A simple example would be physical asset ownership, such as a car. Currently, ownership of a car is recorded by the government based on license plate numbers and/or chassis number. However, governments are bound by geographical boundaries. If a car is stolen and manages to cross the boundary, it is almost impossible to recover.
Using the blockchain, the ownership of a car is readily accessible; unlike governmental bodies, the blockchain is not bound by geography.
Enter 2nd Generation Blockchain
To understand this, we now take a closer look at Ethereum. Often paired together with Bitcoin as a cryptocurrency, it is actually a platform that uses the currency Ether (price as of writing, ETH $715). The purpose of the platform is to draw up ‘smart contracts’ and conduct transactions, and these processes are fueled by ETH.
What Are Smart Contracts?
A smart contract is a contract that is coded, and subsequently uploaded to the blockchain. Whenever a contract is executed, every node in the network runs it, then uploads it to the blockchain.
The smart contract is, in essence, a coded ‘If-Then’ statement. If certain requirements are met, the terms of the contract are executed. This process is trustless; it cannot be tampered with by any party, nor can any party cheat and renege on its end of the deal. The introduction of the smart contract to the blockchain technology has many practical functions, as highlighted by the simple example of online shopping.

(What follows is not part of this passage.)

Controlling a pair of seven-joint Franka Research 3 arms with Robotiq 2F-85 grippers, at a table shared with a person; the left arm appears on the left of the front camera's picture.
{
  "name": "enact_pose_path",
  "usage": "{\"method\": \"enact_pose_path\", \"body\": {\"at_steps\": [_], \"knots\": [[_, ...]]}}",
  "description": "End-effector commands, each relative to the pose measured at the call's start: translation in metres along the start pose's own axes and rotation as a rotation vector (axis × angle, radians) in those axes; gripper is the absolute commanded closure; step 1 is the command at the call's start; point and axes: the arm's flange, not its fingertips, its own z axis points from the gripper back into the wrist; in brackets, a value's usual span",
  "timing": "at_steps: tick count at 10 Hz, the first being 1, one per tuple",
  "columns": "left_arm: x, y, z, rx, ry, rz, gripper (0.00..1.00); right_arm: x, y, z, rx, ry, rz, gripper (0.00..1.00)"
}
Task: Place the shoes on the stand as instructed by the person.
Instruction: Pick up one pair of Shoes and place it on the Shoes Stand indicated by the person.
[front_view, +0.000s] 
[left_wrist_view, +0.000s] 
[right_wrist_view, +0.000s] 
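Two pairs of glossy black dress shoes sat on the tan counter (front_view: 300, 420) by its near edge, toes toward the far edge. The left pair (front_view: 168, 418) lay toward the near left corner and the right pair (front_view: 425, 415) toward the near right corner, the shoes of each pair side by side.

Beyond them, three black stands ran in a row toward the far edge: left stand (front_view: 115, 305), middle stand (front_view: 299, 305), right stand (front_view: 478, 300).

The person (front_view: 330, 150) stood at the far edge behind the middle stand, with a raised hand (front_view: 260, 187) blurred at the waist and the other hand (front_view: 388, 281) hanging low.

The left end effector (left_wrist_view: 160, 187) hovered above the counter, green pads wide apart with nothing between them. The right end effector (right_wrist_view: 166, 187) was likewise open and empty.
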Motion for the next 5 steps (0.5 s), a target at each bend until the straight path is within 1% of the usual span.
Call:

Example of Traditional Online Shopping
John wishes to purchase a new phone from Vendor A. He is required to make payment upfront, and the product will be shipped to him within 3 working days after the vendor has received payment.
There are a few issues that might arise in this scenario.
Issue 1: John cannot find any reviews of Vendor A online. He is hesitant to pay upfront.
Issue 2: Vendor A has to receive payment upfront, or else John might not pay after receiving the product.
Issue 3: The shipping company might lose the product, John does not get his item, and Vendor A gets a poor reputation.
All of these potential problems can be resolved using a smart contract.
1. John only pays for the product upon delivery to him.
2. Vendor A is guaranteed payment upon John receiving the product.
3. The shipping company will compensate Vendor A if the product is lost/damaged, and John will be made aware that it was not the fault of the vendor.
This entire process requires no middleman to ensure that the deal is upheld, nor is there a need for paperwork filing and administration fees: the entire contract is executed and entered into the blockchain without interference, making it binding and immutable.
2nd Generation Blockchain Technology takes it a step up, and is more than a simple digital currency. It has evolved into a platform for the creation of decentralised applications, which can be integrated into many aspects of daily life to reduce cost and improve efficiency.